» EXERCISE
The records below are to be written out exactly, with every picture omitted.

» Collected data
******************************

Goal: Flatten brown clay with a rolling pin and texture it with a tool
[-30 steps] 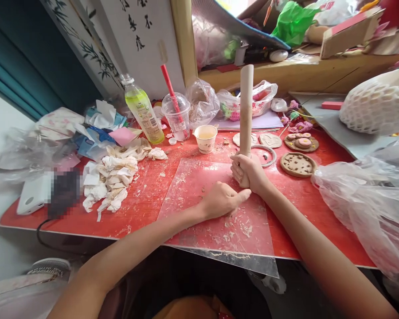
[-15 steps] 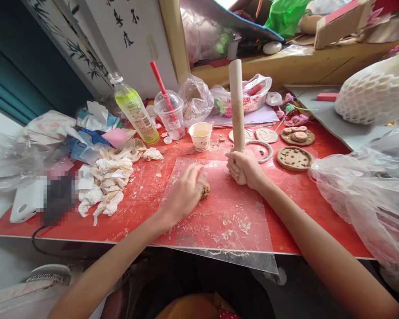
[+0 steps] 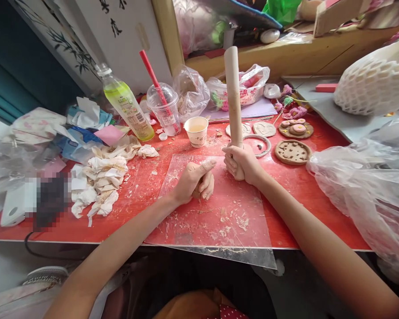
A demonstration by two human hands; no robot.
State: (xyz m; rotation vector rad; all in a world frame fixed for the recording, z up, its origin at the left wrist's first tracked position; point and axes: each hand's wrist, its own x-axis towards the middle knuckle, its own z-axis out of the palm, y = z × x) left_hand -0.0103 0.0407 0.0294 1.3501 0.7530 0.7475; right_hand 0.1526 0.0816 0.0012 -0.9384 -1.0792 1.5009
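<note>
In the head view my right hand (image 3: 241, 163) is closed round the lower end of a pale wooden rolling pin (image 3: 233, 95), which stands nearly upright. My left hand (image 3: 195, 179) curls over a lump of brown clay (image 3: 197, 193), and only a little of the clay shows below the fingers. Under both hands lies a clear plastic sheet (image 3: 213, 221), strewn with dry clay crumbs and hanging over the table's front edge.
Behind my hands stand a paper cup (image 3: 196, 131), a plastic cup with a red straw (image 3: 164, 110) and a green drink bottle (image 3: 126, 106). Crumpled tissues (image 3: 101, 173) lie left. Clay discs (image 3: 293, 152) and a clay ring (image 3: 268, 146) are at the back right, near plastic bags (image 3: 355, 186).
My left hand has closed over the brown clay lump, which showed beside its fingers before. My right hand keeps its grip on the rolling pin. The view has shifted slightly.
</note>
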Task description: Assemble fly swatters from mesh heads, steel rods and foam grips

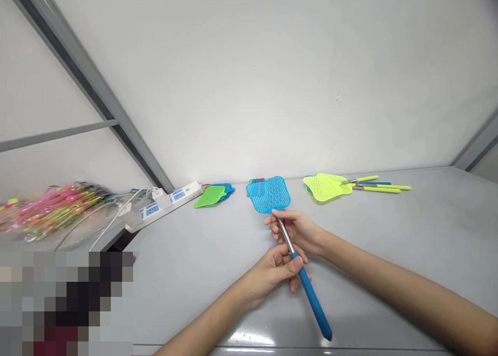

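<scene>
Both hands hold one blue fly swatter (268, 194) above the grey table, its perforated head pointing away from me and its blue grip slanting down to the right. My left hand (278, 270) is closed around the upper end of the blue grip, thumb on top. Higher up, my right hand (298, 229) pinches the silver metal rod just below the head. Behind the swatter's head, the colored ends of several thin handles show, partly hidden.
Yellow-green fly swatters (329, 187) with a blue one lie stacked at the right. Green and blue swatter heads (210, 196) lie left of centre. A white power strip (167, 205) with plugs runs along the left edge. Bagged colorful items (58, 208) are heaped beyond it.
</scene>
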`<state>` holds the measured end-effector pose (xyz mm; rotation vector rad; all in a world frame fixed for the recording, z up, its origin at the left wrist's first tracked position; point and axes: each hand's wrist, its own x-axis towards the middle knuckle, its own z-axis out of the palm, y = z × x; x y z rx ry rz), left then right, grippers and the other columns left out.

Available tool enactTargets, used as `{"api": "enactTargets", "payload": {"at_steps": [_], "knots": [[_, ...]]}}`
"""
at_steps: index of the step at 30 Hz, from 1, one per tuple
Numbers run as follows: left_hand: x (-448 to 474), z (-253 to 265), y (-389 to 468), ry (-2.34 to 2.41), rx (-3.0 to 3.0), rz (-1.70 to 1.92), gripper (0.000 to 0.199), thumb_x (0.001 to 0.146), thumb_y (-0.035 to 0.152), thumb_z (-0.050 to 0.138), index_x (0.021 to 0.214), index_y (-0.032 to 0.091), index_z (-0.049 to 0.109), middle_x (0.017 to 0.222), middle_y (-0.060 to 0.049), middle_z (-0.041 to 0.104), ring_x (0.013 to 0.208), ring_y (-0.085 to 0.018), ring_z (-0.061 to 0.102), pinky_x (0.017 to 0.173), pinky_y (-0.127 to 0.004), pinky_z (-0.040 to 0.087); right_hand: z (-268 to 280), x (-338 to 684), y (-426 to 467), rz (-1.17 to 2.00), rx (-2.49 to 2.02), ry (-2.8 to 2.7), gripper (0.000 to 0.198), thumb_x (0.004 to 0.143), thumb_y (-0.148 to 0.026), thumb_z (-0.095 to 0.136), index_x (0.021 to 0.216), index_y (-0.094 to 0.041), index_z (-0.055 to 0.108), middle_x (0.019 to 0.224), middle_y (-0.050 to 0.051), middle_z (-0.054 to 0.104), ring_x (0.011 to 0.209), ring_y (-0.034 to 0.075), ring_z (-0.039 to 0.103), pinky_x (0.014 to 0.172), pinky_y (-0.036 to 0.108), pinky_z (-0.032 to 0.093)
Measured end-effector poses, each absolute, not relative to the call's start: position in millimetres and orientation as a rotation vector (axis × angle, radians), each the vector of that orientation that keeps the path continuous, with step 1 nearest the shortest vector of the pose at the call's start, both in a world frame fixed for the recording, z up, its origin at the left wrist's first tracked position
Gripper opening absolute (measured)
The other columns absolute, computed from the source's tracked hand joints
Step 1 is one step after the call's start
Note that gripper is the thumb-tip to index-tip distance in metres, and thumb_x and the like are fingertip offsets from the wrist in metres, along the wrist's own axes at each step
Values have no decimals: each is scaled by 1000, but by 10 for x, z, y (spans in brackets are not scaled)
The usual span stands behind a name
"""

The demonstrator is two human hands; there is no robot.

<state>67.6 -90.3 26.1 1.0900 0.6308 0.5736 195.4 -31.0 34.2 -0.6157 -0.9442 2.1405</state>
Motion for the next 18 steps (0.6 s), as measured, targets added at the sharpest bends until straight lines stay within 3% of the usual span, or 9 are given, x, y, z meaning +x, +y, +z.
{"api": "enactTargets", "payload": {"at_steps": [5, 12, 18], "knots": [[683, 267, -909, 664, 1089, 593, 27, 79, 40, 52, 86, 14, 53, 71, -3, 57, 49, -7, 49, 54, -22, 34, 310, 1935, -313, 2128, -670, -967, 30, 77, -39, 54, 76, -11, 64, 61, -1, 54, 54, 8, 52, 50, 17, 40], [703, 278, -914, 753, 1249, 649, 30, 78, 41, 53, 75, 11, 56, 49, 2, 47, 47, -8, 43, 54, -22, 31, 308, 1921, -334, 2145, -722, -969, 30, 75, -39, 56, 74, -10, 64, 62, 0, 54, 55, 7, 50, 51, 17, 40], [708, 263, -901, 851, 1354, 688, 33, 77, 42, 54, 61, 13, 50, 48, 2, 46, 46, -8, 41, 49, -21, 30, 307, 1931, -325, 2143, -742, -960, 27, 75, -37, 55, 73, -11, 64, 60, -1, 53, 52, 6, 49, 50, 17, 39]]}}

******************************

» REPLY
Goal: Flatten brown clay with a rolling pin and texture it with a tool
[-30 steps] 
[-15 steps] 
[+0 steps] 
A demonstration by two human hands; no robot.
State: (xyz m; rotation vector rad; all in a world frame fixed for the recording, z up, its origin at the left wrist's first tracked position; point and axes: each hand's wrist, its own x-axis towards the middle knuckle, its own z-axis out of the palm, y = z × x) left_hand -0.0103 0.0407 0.0294 1.3501 0.7530 0.7475; right_hand 0.1526 0.0816 0.0012 -0.9384 -1.0792 1.5009
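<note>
In the head view my right hand (image 3: 241, 163) is closed round the lower end of a pale wooden rolling pin (image 3: 233, 95), which stands nearly upright. My left hand (image 3: 195, 179) curls over a lump of brown clay (image 3: 197, 193), and only a little of the clay shows below the fingers. Under both hands lies a clear plastic sheet (image 3: 213, 221), strewn with dry clay crumbs and hanging over the table's front edge.
Behind my hands stand a paper cup (image 3: 196, 131), a plastic cup with a red straw (image 3: 164, 110) and a green drink bottle (image 3: 126, 106). Crumpled tissues (image 3: 101, 173) lie left. Clay discs (image 3: 293, 152) and a clay ring (image 3: 268, 146) are at the back right, near plastic bags (image 3: 355, 186).
My left hand has closed over the brown clay lump, which showed beside its fingers before. My right hand keeps its grip on the rolling pin. The view has shifted slightly.
</note>
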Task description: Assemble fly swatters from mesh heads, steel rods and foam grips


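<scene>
Both hands hold one blue fly swatter (268, 194) above the grey table, its perforated head pointing away from me and its blue grip slanting down to the right. My left hand (278, 270) is closed around the upper end of the blue grip, thumb on top. Higher up, my right hand (298, 229) pinches the silver metal rod just below the head. Behind the swatter's head, the colored ends of several thin handles show, partly hidden.
Yellow-green fly swatters (329, 187) with a blue one lie stacked at the right. Green and blue swatter heads (210, 196) lie left of centre. A white power strip (167, 205) with plugs runs along the left edge. Bagged colorful items (58, 208) are heaped beyond it.
</scene>
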`<state>` holds the measured end-effector pose (xyz mm; rotation vector rad; all in a world frame fixed for the recording, z up, its origin at the left wrist's first tracked position; point and axes: each hand's wrist, its own x-axis towards the middle knuckle, its own z-axis out of the palm, y = z × x; x y z rx ry rz), left then right, grippers and the other columns left out.

Available tool enactTargets, used as `{"api": "enactTargets", "payload": {"at_steps": [_], "knots": [[_, ...]]}}`
"""
at_steps: index of the step at 30 Hz, from 1, one per tuple
Numbers run as follows: left_hand: x (-448 to 474), z (-253 to 265), y (-389 to 468), ry (-2.34 to 2.41), rx (-3.0 to 3.0), rz (-1.70 to 1.92), gripper (0.000 to 0.199), thumb_x (0.001 to 0.146), thumb_y (-0.035 to 0.152), thumb_z (-0.050 to 0.138), index_x (0.021 to 0.214), index_y (-0.032 to 0.091), index_z (-0.049 to 0.109), middle_x (0.017 to 0.222), middle_y (-0.060 to 0.049), middle_z (-0.041 to 0.104), ring_x (0.013 to 0.208), ring_y (-0.085 to 0.018), ring_z (-0.061 to 0.102), pinky_x (0.017 to 0.173), pinky_y (-0.127 to 0.004), pinky_z (-0.040 to 0.087); right_hand: z (-268 to 280), x (-338 to 684), y (-426 to 467), rz (-1.17 to 2.00), rx (-2.49 to 2.02), ry (-2.8 to 2.7), gripper (0.000 to 0.198), thumb_x (0.004 to 0.143), thumb_y (-0.148 to 0.026), thumb_z (-0.095 to 0.136), index_x (0.021 to 0.216), index_y (-0.094 to 0.041), index_z (-0.055 to 0.108), middle_x (0.019 to 0.224), middle_y (-0.050 to 0.051), middle_z (-0.054 to 0.104), ring_x (0.011 to 0.209), ring_y (-0.034 to 0.075), ring_z (-0.039 to 0.103), pinky_x (0.014 to 0.172), pinky_y (-0.036 to 0.108), pinky_z (-0.032 to 0.093)
Measured end-effector poses, each absolute, not relative to the call's start: position in millimetres and orientation as a rotation vector (axis × angle, radians), each the vector of that orientation that keeps the path continuous, with step 1 nearest the shortest vector of the pose at the call's start, both in a world frame fixed for the recording, z up, its origin at the left wrist's first tracked position
Gripper opening absolute (measured)
The other columns absolute, computed from the source's tracked hand joints
Step 1 is one step after the call's start
Note that gripper is the thumb-tip to index-tip distance in metres, and thumb_x and the like are fingertip offsets from the wrist in metres, along the wrist's own axes at each step
Values have no decimals: each is scaled by 1000, but by 10 for x, z, y (spans in brackets are not scaled)
The usual span stands behind a name
"""

The demonstrator is two human hands; there is no robot.

<state>67.6 -90.3 26.1 1.0900 0.6308 0.5736 195.4 -31.0 34.2 -0.6157 -0.9442 2.1405</state>
Motion for the next 18 steps (0.6 s), as measured, targets added at the sharpest bends until straight lines stay within 3% of the usual span, or 9 are given, x, y, z meaning +x, +y, +z.
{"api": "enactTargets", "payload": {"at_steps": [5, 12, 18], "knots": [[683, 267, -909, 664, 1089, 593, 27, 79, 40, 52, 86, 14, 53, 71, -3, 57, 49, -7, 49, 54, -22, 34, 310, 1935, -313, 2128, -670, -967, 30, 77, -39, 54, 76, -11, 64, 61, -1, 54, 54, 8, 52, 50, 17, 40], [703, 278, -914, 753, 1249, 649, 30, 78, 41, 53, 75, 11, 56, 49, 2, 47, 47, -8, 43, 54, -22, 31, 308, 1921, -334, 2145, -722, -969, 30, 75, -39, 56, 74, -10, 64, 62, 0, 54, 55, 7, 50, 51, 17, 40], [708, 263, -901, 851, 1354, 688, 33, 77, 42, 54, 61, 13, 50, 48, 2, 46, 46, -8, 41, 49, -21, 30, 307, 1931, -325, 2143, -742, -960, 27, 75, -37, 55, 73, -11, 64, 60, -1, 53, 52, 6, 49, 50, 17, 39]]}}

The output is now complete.